Bugün uzay savaşlarından, dijital para birimlerinden, “evren ötesi” teknolojik dönemden söz ediliyor…
Uzayın sonsuz boşluğunun keşfi, gök cisimlerinin mülkiyeti, uzay istasyonlarının sorunları, uzay madenciliği, kolonileşme, uzay turları, sanal modelleme, bir başka gerçeklik boyutu, ekonomisi, psikolojisi, beynin ele geçirilmesi, tek tipleşme… vs. konuşuluyor. Bir grup bu yatırımları anlamsız bulurken, diğeri bilme isteğini haklı olarak sürdürme yarışında...
Vicdan kulağımıza kıymetli olanı fısıldıyor, onun sesini duymak gerek.

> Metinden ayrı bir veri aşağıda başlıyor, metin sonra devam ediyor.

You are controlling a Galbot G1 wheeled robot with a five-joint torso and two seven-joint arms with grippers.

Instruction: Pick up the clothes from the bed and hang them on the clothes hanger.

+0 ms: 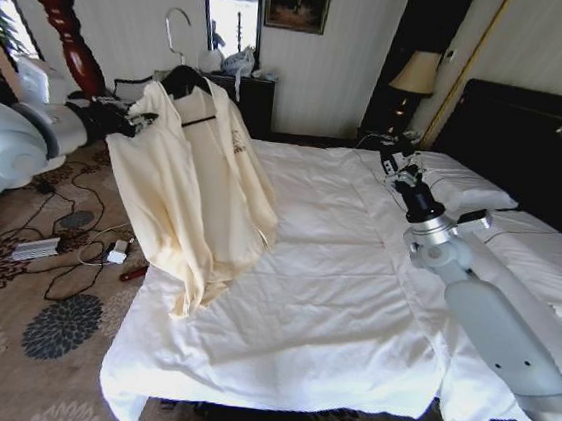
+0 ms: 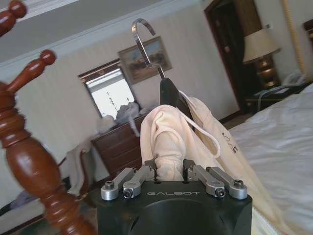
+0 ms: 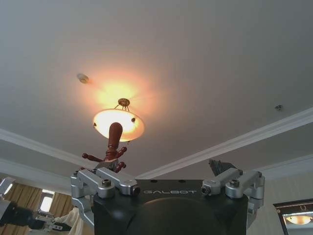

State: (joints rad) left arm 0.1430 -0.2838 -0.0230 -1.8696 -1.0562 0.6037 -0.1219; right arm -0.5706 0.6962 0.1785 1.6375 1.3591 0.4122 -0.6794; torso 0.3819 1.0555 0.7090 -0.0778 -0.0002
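The left arm comes in from the left edge of the head view, reaching right; its left gripper (image 2: 168, 169) has its fingers (image 2: 146, 171) pinched tight on the clothes (image 1: 199, 177); the right arm rises from the lower right corner, bent at the elbow; the right gripper (image 1: 395, 160) points upward, fingers (image 3: 110, 183) spread wide apart.

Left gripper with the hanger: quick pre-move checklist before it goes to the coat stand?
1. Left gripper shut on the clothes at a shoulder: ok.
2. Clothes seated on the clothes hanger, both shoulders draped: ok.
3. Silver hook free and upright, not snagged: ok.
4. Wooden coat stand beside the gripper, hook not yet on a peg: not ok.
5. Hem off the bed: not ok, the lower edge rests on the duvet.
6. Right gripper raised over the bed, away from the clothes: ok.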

Dün tekerleğin bulunuşuna sevinenler, savaş arabalarının aldığı canları görmediler. Ateşin bulunuşunu alkışlayanlar topların önünde yıkılan şehirler olacağını bilemediler. Demiri işleyenler sanayinin çevre kirliliğini sezemediler. Tarım toplumuna geçenler genetiği değiştirilmiş organizmalar üreteceğimiz fikrine yabancıydılar. Sosyal yaşamın düzen arayışından savaşan siyasi, ekonomik güç odakları yaratacağımızı, ölüm coğrafyaları kurup teknoloji deneyleri yapacağımızı, kâr sağlayacağımızı kestiremediler. Günümüzde 5.0 yazılım teknolojileri aşılmaya çalışılırken insanlık adına ortak bir karar alın(a)madığı sürece ciddi bir sonuç çıkmayacağı ortada…
İnsan uzayda, sonsuzluğun içinde, kendini arama yolculuğunda…

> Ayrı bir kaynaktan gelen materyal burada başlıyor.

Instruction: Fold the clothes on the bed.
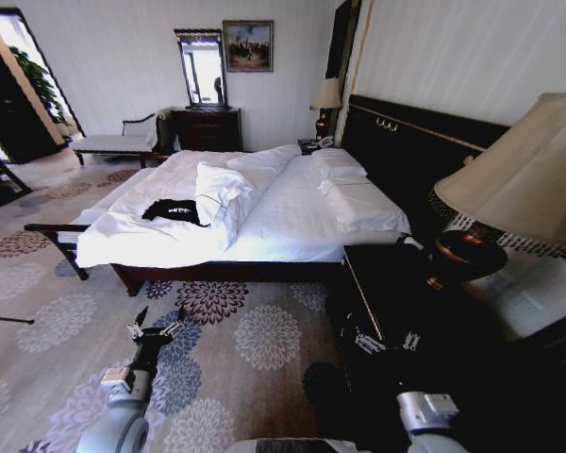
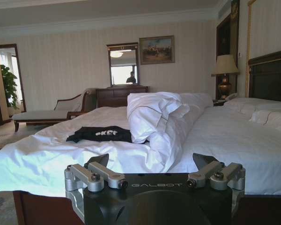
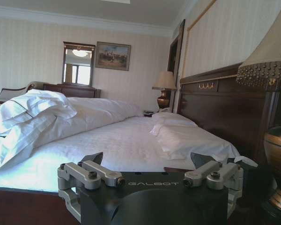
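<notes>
Your black T-shirt (image 1: 176, 210) lies crumpled near the foot edge of the bed (image 1: 292, 236), beside the bunched duvet (image 1: 222, 193). Both grippers, left (image 1: 153, 330) and right (image 1: 385, 342), hang open over floral carpet (image 1: 245, 340), well short of the bed's side edge.

Carpet (image 1: 255, 330): you see a floral pattern.
Lamp (image 1: 519, 179): beside you, on the dark nightstand (image 1: 396, 283).
Far wall: a mirror (image 2: 122, 65) over a dresser (image 2: 119, 96), a painting (image 2: 156, 49) next to it.
Bench (image 1: 113, 142): near the dresser.
</notes>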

Bu arayış on dört milyar yıl öncesine kadar gidebildiğimiz bir geçmişin hikâyesinde saklı olan ilham ve bilgi eşliğinde bizleri bu günlere taşıdı. Gelecek ise büyük bir merak konusu. Daha milyarlarca yıl üzerinde yaşanacak bu tehlikeli / (tehditkâr) yer kayasının kıymetini bilerek yaş almak zorundayız. Çevremizdeki açları, yoksulları, yardıma, bakıma muhtaç insanları göz ardı etmeden galaksimizin en parlak yıldızını her gün selamlamanın umut olduğunu kavramalıyız. Gelecekten sorumlu, canlılara duyarlı olduğumuz ölçüde insan sayılacağımız artık çok açık. Sanatın sınır silen denge odaklı felsefi huzurunda, estetik bilgisinde, kadim bilgeliğinde insanı ve kendimizi arayalım ki, vicdanları sızlatmayan bir yaşam ve üretimin kıymetine varabilelim.